A good versioning system would allow for prereleases and beta builds while still cohering to x.y.z versioning. It would also be able to allow consumers to distinguish between prereleases and releases semantically.

The fear of x.0.0

Many developers never release v1.0.0 of their projects. With semver, this is really annoying because you have to pin to reduce the risk of breaking changes.

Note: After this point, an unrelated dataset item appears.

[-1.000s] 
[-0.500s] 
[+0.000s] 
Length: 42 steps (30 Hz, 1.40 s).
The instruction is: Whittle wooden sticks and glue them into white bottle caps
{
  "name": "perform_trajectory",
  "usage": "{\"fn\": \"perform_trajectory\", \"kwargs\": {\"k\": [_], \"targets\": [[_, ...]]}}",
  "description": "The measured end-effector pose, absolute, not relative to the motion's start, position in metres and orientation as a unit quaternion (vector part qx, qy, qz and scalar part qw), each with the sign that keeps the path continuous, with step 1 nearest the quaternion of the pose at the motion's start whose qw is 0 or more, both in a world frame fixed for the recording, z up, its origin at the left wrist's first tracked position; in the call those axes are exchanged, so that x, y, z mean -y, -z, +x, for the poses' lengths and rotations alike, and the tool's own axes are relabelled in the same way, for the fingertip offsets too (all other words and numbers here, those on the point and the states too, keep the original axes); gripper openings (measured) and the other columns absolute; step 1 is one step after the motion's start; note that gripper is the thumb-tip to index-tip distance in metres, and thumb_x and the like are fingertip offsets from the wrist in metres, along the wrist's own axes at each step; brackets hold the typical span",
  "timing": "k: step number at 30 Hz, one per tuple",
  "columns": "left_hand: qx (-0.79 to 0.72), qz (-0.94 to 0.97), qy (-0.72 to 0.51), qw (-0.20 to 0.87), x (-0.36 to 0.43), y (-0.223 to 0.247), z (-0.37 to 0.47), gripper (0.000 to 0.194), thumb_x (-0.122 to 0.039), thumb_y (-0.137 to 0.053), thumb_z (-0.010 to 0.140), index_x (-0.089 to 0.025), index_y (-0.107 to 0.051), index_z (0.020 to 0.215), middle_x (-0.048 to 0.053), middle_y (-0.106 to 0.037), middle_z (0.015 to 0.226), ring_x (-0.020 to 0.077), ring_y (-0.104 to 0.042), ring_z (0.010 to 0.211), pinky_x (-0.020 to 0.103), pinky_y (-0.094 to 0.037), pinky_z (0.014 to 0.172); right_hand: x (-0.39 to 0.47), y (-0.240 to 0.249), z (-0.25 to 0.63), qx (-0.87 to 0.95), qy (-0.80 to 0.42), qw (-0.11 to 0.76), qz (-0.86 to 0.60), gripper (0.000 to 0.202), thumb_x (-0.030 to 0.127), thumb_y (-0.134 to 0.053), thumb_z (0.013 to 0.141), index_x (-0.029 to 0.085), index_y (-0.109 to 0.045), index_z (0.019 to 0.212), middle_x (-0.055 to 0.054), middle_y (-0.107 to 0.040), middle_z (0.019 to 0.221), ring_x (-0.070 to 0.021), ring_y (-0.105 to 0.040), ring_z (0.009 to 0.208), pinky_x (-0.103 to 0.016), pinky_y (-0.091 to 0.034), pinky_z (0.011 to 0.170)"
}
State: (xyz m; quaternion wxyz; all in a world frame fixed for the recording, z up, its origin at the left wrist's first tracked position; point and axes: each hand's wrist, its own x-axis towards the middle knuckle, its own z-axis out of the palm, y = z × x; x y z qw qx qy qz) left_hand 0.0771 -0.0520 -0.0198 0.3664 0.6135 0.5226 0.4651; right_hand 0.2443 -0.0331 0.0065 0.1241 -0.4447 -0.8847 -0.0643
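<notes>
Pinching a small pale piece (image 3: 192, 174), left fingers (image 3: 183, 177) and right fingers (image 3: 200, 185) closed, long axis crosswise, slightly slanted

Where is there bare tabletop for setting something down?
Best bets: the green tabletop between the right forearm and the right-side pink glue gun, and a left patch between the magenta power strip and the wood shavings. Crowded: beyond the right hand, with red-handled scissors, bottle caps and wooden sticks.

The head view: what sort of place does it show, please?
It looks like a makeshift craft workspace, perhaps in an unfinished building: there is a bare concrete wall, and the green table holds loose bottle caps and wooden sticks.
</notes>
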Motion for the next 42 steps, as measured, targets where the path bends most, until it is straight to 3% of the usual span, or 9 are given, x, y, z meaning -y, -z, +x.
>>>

But others absolutely hate when libraries update the major version. They see it as a sign of "instability", but according to semver, these backwards-incompatible changes could be something as insignificant as returning null instead of undefined, which wouldn't break most people's apps.

The problem here is that people don't associate major versions with "breaking changes". They associate it with the character, purpose, and philosophy of a library. 0.x.x means "We don't know what we're doing". 1.0.0 means "We think we know the direction of this library.". 2.0.0 means "We're changing directions a little bit". 3.0.0 means "We're changing directions a little bit, again".

Semver simply has the wrong semantics. Not every breaking change is a fundamental difference in a library's character. People are okay if you break things here and there, but it must be easy for them to know when you break something. This can only be done with a major version bump with semver.

Solving semver

There are two ways to solve semver: bump major versions often, or use a different versioning scheme.

Currently, I release most new modules I write as 1.0.0 and liberally bump major versions. For example, koa-session is already at 2.0.0, but koa hasn't even reached 1.0.0. Hell, co has already reached 3.0.6 and ES6 isn't even finalized.

This is why I proposed having semver drop versions < 1. Who cares if you're at version 36 like Chrome. I just want to know if something would break! But this is not suitable for most people since, due to semver's semantics, they correlate a lot of major version bumps with the library being "unstable".

The other solution is just use a different versioning scheme. This is what ferver - versioning based on whether a change is breaking. Please, don't use it though. It's only a thought.